▶ [Recorded information]:
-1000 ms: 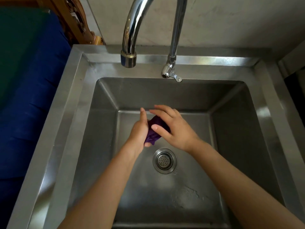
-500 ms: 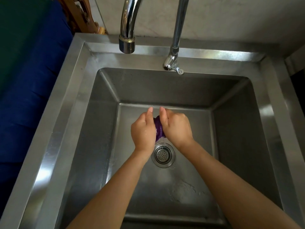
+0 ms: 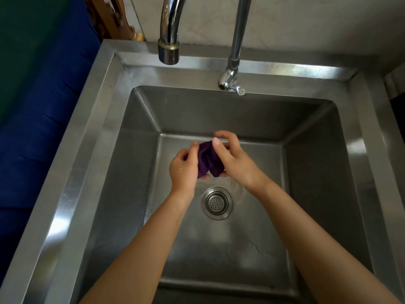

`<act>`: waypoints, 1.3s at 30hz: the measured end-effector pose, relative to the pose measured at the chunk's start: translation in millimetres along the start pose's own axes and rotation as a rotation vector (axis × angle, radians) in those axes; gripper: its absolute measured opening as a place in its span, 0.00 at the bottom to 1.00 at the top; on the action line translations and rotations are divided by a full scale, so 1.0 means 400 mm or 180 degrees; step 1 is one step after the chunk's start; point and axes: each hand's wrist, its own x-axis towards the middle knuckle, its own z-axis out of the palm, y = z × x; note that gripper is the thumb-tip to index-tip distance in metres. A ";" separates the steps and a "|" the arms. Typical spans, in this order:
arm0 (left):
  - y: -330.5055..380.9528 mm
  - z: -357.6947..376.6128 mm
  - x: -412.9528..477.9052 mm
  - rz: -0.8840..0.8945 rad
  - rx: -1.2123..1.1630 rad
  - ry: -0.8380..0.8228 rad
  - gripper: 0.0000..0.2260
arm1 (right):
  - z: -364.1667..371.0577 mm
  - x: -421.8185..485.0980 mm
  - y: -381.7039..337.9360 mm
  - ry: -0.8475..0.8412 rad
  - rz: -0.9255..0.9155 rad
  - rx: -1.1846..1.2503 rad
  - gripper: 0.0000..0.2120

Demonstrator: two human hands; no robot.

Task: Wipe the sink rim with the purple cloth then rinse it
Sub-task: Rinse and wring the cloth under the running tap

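Observation:
The purple cloth (image 3: 208, 159) is bunched into a wad between both hands, low inside the steel sink, just above the drain (image 3: 217, 203). My left hand (image 3: 184, 170) grips its left side, thumb on top. On its right side my right hand (image 3: 236, 161) holds it, with the fingers curled over the top of the wad. The sink rim (image 3: 87, 137) runs around the basin, bright and reflective. The tap spout (image 3: 168, 51) hangs over the back rim; no water stream shows from it.
The tap's upright pipe and its small valve (image 3: 230, 81) stand on the back rim. A blue and green surface (image 3: 39, 106) lies left of the sink, with carved wood (image 3: 109, 16) behind it. Water film and droplets sit on the basin floor (image 3: 247, 251).
Both hands have turned and opened slightly around the cloth, showing more of it than half a second ago. The view has shifted a little, the sink sitting lower in frame.

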 end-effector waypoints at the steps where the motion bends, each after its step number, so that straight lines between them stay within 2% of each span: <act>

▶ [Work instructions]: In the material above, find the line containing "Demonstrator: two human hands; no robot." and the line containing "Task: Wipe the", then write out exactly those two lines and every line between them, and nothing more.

▶ [Task solution]:
Demonstrator: two human hands; no robot.

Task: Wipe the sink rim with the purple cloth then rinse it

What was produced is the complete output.